**Task instructions**: The answer is to be an exact copy of the lines below running from the line with "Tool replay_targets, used" down to the line with "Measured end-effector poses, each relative", both ends included, and nothing more.

(Records supplied Opens)

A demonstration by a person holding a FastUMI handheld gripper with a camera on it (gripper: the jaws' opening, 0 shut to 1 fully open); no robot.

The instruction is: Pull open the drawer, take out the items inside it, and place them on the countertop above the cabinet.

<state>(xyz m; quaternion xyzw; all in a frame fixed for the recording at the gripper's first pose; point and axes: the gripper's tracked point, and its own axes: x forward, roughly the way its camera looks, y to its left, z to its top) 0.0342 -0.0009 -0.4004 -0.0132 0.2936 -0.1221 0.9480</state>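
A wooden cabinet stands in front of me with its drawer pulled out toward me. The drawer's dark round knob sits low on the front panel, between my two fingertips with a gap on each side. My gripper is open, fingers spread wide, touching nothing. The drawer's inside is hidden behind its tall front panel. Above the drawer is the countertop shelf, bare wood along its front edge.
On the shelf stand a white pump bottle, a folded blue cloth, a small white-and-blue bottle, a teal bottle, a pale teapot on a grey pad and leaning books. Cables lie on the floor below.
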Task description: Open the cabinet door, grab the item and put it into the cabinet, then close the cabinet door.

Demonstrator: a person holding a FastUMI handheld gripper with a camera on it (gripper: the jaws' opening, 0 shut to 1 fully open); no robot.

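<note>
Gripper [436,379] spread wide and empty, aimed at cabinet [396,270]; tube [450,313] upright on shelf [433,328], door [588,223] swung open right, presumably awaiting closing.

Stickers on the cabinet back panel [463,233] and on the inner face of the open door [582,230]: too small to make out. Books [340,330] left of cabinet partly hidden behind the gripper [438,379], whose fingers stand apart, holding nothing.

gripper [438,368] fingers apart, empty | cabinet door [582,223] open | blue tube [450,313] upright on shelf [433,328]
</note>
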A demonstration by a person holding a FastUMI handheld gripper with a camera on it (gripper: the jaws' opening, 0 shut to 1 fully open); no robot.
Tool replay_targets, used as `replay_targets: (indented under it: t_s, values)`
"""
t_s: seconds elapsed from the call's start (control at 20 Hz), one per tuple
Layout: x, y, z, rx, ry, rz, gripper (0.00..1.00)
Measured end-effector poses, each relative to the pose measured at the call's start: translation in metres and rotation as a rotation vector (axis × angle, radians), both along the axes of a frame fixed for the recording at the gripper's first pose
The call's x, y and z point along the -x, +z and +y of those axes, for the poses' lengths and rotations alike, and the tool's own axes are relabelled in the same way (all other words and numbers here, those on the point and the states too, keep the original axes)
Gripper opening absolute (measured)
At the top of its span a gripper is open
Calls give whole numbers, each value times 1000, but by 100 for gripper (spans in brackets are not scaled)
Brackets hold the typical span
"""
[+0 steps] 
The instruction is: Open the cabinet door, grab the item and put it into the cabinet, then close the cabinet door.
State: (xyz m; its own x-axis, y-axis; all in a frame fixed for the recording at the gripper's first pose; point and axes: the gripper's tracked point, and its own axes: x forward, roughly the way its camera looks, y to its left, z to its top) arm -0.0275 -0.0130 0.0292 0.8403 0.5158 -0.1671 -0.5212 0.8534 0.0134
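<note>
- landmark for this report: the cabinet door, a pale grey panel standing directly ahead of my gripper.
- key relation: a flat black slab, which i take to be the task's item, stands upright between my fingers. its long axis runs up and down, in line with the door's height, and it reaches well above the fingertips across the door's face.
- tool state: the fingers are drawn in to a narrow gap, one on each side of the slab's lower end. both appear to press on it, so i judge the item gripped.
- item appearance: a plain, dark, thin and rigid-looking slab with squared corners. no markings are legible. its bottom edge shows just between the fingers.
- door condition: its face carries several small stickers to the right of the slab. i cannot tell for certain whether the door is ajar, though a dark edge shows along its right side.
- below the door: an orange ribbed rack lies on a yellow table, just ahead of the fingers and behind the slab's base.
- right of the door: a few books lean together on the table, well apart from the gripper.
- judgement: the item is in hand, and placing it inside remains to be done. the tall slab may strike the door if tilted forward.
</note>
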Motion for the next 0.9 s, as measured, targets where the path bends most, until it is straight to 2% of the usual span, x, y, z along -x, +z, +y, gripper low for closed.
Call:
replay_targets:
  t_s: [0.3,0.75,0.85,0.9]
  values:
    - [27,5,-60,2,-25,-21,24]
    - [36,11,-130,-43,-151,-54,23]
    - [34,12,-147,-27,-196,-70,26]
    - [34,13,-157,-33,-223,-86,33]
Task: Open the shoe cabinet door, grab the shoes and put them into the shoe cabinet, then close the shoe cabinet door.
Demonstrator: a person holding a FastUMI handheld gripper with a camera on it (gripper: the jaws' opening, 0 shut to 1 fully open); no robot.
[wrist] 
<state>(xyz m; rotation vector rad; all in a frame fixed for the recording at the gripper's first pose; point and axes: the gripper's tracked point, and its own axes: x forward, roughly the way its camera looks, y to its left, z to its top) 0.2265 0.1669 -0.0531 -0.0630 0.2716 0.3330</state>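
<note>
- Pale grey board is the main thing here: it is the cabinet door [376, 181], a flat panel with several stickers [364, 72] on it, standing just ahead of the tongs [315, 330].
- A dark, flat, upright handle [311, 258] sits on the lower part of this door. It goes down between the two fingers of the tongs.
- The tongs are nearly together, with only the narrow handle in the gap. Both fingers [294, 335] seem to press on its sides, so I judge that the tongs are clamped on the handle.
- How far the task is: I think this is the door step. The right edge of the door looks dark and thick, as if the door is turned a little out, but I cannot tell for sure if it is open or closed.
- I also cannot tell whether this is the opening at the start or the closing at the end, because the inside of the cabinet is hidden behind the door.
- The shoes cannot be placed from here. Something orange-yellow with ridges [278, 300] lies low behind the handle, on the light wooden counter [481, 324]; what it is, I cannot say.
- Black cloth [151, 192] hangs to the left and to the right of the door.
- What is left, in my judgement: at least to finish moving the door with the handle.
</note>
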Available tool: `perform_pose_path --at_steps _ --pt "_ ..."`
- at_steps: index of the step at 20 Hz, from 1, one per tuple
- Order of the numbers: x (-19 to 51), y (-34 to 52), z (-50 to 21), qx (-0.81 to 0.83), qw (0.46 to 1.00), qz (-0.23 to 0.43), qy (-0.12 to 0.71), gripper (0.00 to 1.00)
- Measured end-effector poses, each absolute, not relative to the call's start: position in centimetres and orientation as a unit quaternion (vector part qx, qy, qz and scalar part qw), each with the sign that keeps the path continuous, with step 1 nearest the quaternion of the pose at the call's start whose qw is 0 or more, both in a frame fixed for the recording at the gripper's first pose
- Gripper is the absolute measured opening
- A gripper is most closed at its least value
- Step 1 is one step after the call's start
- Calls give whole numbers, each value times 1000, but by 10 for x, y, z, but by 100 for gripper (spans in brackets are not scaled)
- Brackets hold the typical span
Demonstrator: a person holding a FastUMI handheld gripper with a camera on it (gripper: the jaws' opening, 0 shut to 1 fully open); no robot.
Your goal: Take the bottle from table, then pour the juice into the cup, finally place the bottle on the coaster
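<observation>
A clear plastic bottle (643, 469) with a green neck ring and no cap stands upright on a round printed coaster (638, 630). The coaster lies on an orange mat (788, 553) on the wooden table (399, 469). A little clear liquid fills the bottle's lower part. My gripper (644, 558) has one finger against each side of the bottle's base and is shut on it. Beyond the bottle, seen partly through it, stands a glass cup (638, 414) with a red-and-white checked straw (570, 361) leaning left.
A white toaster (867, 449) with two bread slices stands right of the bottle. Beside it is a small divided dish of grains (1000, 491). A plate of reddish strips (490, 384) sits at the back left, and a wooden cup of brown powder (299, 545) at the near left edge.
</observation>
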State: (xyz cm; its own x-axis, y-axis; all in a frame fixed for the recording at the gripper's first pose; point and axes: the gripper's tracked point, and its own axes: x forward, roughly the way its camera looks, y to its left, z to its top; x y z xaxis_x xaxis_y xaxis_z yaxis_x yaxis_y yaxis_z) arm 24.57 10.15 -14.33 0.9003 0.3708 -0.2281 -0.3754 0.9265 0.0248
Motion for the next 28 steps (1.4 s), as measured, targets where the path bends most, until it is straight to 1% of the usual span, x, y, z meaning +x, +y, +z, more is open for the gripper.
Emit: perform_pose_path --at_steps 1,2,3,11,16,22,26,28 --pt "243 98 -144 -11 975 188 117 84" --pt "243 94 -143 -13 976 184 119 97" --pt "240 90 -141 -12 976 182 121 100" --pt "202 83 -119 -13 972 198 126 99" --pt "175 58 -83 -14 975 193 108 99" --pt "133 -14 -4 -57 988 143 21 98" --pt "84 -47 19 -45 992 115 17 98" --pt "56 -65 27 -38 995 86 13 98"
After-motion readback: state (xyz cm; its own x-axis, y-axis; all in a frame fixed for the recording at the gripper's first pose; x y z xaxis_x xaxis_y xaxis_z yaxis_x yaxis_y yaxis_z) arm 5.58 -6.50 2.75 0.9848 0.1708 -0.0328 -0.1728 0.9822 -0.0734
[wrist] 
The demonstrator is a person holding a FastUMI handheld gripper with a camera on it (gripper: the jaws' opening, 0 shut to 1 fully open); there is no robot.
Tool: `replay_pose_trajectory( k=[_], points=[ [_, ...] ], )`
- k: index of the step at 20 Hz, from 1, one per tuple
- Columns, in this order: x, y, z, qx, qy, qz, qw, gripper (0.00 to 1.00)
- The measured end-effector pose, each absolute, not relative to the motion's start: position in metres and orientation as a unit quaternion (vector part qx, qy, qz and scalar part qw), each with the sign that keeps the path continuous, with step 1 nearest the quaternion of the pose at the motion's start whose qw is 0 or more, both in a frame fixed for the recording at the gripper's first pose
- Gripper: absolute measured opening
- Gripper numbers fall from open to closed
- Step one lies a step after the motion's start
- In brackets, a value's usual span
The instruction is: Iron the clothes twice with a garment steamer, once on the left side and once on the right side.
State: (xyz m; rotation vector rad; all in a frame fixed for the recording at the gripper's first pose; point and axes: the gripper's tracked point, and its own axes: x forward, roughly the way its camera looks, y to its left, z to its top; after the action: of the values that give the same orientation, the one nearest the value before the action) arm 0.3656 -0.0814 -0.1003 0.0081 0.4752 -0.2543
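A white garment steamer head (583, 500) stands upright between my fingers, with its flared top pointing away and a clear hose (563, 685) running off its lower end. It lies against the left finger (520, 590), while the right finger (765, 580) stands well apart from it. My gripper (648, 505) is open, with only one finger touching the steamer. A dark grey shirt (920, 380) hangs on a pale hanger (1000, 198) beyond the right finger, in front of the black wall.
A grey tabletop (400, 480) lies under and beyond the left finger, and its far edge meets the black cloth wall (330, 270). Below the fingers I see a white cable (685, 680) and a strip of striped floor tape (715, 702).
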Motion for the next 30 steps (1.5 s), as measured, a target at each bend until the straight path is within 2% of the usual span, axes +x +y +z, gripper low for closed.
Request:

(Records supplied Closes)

**Solution**:
Tool replay_targets, used as `replay_targets: (indented under it: t_s, values)`
"""
t_s: seconds elapsed from the call's start (control at 20 Hz), one per tuple
Layout: x, y, z, rx, ry, rz, gripper (0.00..1.00)
Measured end-effector poses, each relative to the pose measured at the call's start: translation in metres and rotation as a rotation vector (axis × angle, radians), both along the axes of a frame fixed for the recording at the gripper's first pose

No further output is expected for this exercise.